• What the exercise asks:
The records that follow are to be transcribed in full, without their images.

• Data:
═══
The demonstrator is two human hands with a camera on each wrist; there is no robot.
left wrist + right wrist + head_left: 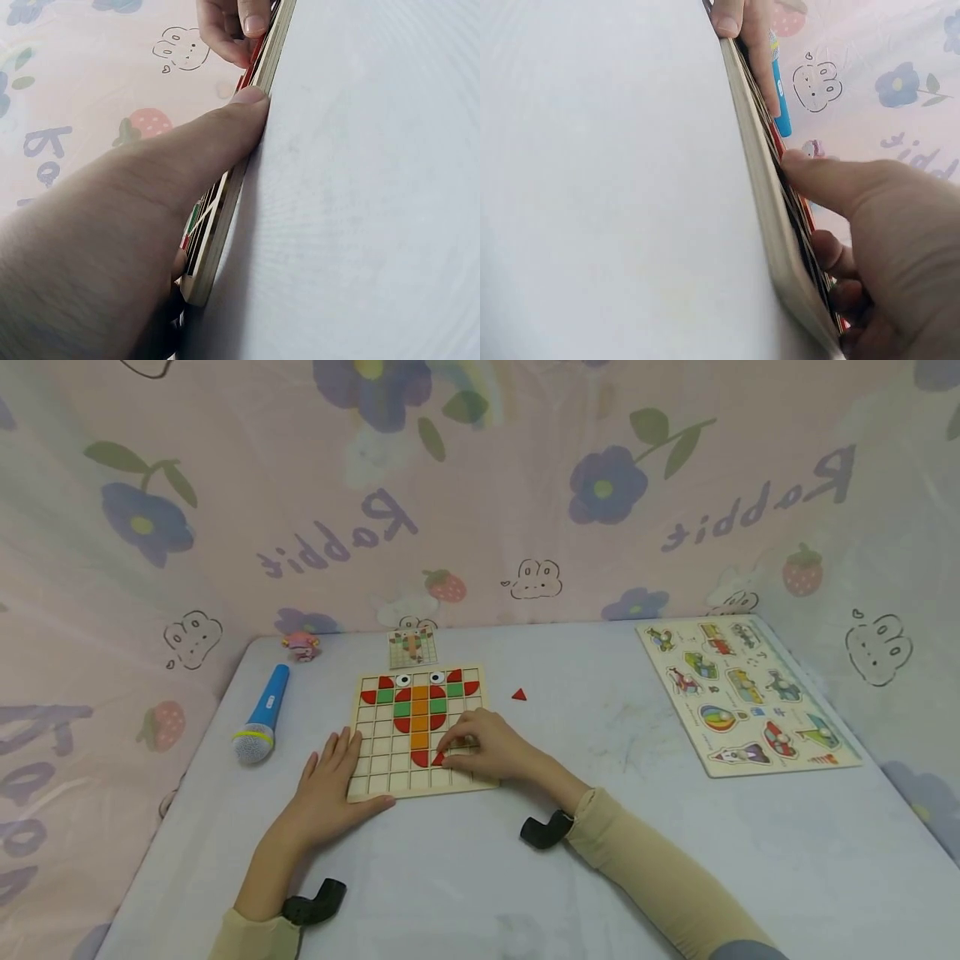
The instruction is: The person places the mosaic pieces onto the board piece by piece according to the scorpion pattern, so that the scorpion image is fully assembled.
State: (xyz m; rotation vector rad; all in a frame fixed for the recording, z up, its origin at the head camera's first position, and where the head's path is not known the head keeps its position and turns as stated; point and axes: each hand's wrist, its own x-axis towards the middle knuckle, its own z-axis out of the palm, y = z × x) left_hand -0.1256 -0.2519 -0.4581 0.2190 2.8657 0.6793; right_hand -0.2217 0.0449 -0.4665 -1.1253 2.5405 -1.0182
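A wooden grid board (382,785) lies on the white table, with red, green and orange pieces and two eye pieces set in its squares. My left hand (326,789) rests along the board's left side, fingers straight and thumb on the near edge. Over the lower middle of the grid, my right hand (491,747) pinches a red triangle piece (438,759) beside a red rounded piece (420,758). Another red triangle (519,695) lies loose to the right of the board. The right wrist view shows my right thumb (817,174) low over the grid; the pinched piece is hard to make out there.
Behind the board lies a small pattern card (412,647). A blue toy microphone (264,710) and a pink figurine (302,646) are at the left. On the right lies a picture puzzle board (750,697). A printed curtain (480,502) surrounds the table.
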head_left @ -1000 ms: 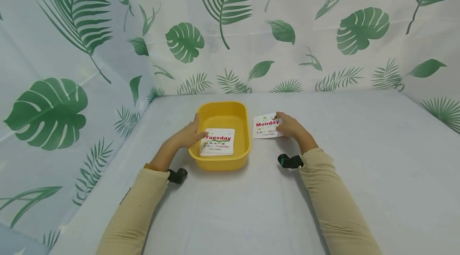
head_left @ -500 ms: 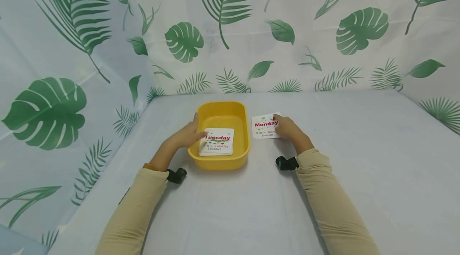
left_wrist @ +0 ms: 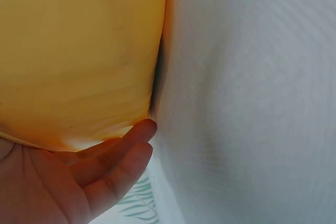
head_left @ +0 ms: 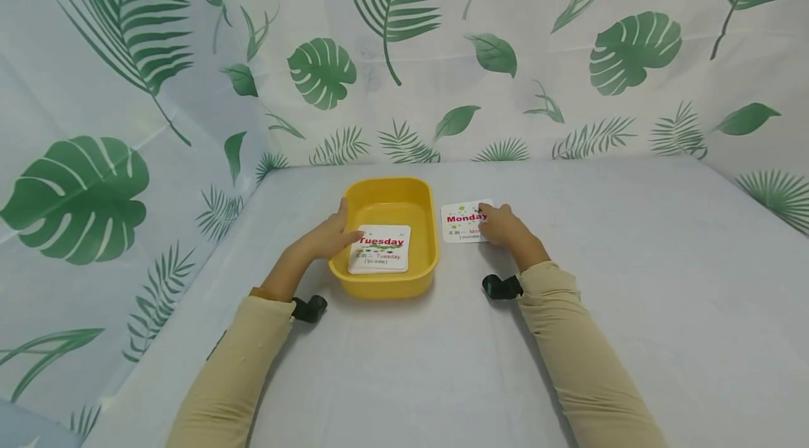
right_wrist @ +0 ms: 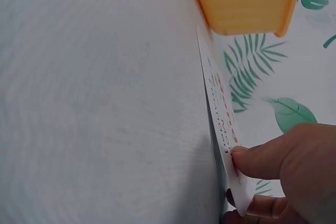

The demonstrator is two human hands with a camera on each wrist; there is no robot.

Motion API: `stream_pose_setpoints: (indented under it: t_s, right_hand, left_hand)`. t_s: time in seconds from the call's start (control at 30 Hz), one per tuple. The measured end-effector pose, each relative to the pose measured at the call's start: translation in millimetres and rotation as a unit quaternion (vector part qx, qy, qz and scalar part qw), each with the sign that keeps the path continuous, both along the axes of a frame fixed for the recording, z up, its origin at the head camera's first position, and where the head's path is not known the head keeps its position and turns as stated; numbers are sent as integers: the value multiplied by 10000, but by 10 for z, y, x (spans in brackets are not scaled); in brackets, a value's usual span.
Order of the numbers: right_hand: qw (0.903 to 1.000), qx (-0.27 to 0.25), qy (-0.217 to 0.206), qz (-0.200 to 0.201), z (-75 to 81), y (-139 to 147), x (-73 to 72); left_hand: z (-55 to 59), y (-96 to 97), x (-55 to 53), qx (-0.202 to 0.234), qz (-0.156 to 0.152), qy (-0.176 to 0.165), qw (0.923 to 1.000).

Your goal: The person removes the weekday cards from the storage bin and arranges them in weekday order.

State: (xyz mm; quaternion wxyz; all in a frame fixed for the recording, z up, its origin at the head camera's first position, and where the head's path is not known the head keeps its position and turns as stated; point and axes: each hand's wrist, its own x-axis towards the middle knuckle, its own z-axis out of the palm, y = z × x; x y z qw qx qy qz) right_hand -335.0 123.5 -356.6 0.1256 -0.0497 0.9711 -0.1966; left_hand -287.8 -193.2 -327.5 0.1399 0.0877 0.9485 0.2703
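In the head view my left hand [head_left: 324, 235] holds the left side of a yellow plastic tub [head_left: 385, 286]. Its thumb reaches over the rim, and the left wrist view has the fingers [left_wrist: 113, 174] along the outer wall. A white "Tuesday" word card [head_left: 380, 249] lies in the near part of the tub, apparently on top of another card. Just right of the tub is a "Monday" card [head_left: 459, 223]. My right hand [head_left: 508, 229] pinches its right end, with the thumb [right_wrist: 268, 158] on the printed face and fingertips behind, close to the tabletop.
Pale cloth covers the table [head_left: 404, 364]. A leaf-printed curtain [head_left: 417, 55] hangs along the back and sides. Dark wrist cameras sit near both cuffs, the left camera [head_left: 310, 309] beside the tub and the right camera [head_left: 502, 286] below the Monday card.
My right hand has drawn slightly left with the Monday card, bringing it a little nearer the tub. The left hand and tub hold their place; the head view shifts slightly.
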Motion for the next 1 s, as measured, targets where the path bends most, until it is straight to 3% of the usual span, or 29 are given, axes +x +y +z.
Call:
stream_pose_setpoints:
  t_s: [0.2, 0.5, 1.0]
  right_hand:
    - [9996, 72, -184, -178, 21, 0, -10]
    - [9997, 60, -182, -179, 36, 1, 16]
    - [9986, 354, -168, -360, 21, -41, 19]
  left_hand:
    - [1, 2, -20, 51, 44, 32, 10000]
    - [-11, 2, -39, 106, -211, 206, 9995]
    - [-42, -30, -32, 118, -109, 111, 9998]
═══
• Finished task:
The demonstrator is two human hands with a camera on each wrist; there is no robot.
left wrist + right wrist + head_left: 
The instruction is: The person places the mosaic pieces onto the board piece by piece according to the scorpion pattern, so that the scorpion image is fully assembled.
State: (xyz m; rotation vector rad; all in a frame fixed for the recording, z up, its origin at the head camera's first position, and where the head's path is not known the head keeps its position and turns as stated; point and axes: each hand's wrist, its own x-axis towards the middle knuckle, its own z-axis out of the palm, y = z × x) left_hand -0.1256 -0.2519 -0.4581 0.2190 2.8657 0.6793; right_hand -0.2217 0.0449 -0.4665 -1.1253 2.5405 -1.0182
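A wooden grid board (382,785) lies on the white table, with red, green and orange pieces and two eye pieces set in its squares. My left hand (326,789) rests along the board's left side, fingers straight and thumb on the near edge. Over the lower middle of the grid, my right hand (491,747) pinches a red triangle piece (438,759) beside a red rounded piece (420,758). Another red triangle (519,695) lies loose to the right of the board. The right wrist view shows my right thumb (817,174) low over the grid; the pinched piece is hard to make out there.
Behind the board lies a small pattern card (412,647). A blue toy microphone (264,710) and a pink figurine (302,646) are at the left. On the right lies a picture puzzle board (750,697). A printed curtain (480,502) surrounds the table.
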head_left @ -1000 ms: 
head_left @ -500 ms: 
left_wrist @ +0 ms: 
head_left @ +0 ms: 
right_wrist @ +0 ms: 

The demonstrator is two human hands with a camera on each wrist; there is no robot.

Motion API: `stream_pose_setpoints: (indented under it: t_s, right_hand, left_hand)`. t_s: time in seconds from the call's start (control at 30 Hz), one per tuple. The measured end-effector pose, each relative to the pose measured at the call's start: translation in millimetres and rotation as a unit quaternion (vector part qx, qy, qz and scalar part qw), each with the sign that keeps the path continuous, both along the axes of a frame fixed for the recording, z up, its origin at the head camera's first position, and where the head's path is not known the head keeps its position and turns as stated; numbers are sent as integers: the value multiplied by 10000, but by 10 for z, y, x (spans in brackets are not scaled); in brackets, a value's usual span.
Order of the numbers: right_hand: qw (0.903 to 1.000), qx (-0.27 to 0.25), qy (-0.217 to 0.206), qz (-0.200 to 0.201), z (-75 to 81), y (-139 to 147), x (-73 to 72); left_hand: z (-55 to 59), y (-96 to 97), x (-55 to 53), qx (-0.202 to 0.234), qz (-0.156 to 0.152), qy (-0.176 to 0.165), qw (0.923 to 1.000).

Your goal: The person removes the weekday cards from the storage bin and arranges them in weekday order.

State: (xyz mm; quaternion wxyz; all in a frame fixed for the recording, z up, its origin at the head camera's first position, and where the head's path is not known the head keeps its position and turns as stated; point and axes: each hand's wrist, its own x-axis towards the middle knuckle, its own z-axis out of the palm, y = z × x; x y z qw qx qy qz) right_hand -335.0 123.5 -356.6 0.1256 -0.0497 0.9711 -0.1966; left_hand -287.8 -193.2 -327.5 0.1399 0.0877 0.9485 0.2703
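In the head view my left hand [head_left: 324, 235] holds the left side of a yellow plastic tub [head_left: 385, 286]. Its thumb reaches over the rim, and the left wrist view has the fingers [left_wrist: 113, 174] along the outer wall. A white "Tuesday" word card [head_left: 380, 249] lies in the near part of the tub, apparently on top of another card. Just right of the tub is a "Monday" card [head_left: 459, 223]. My right hand [head_left: 508, 229] pinches its right end, with the thumb [right_wrist: 268, 158] on the printed face and fingertips behind, close to the tabletop.
Pale cloth covers the table [head_left: 404, 364]. A leaf-printed curtain [head_left: 417, 55] hangs along the back and sides. Dark wrist cameras sit near both cuffs, the left camera [head_left: 310, 309] beside the tub and the right camera [head_left: 502, 286] below the Monday card.
My right hand has drawn slightly left with the Monday card, bringing it a little nearer the tub. The left hand and tub hold their place; the head view shifts slightly.
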Motion for the next 1 s, as measured, targets where the path bends most, until it is straight to 3% of the usual span, or 29 are given, axes +x +y +z.
Call:
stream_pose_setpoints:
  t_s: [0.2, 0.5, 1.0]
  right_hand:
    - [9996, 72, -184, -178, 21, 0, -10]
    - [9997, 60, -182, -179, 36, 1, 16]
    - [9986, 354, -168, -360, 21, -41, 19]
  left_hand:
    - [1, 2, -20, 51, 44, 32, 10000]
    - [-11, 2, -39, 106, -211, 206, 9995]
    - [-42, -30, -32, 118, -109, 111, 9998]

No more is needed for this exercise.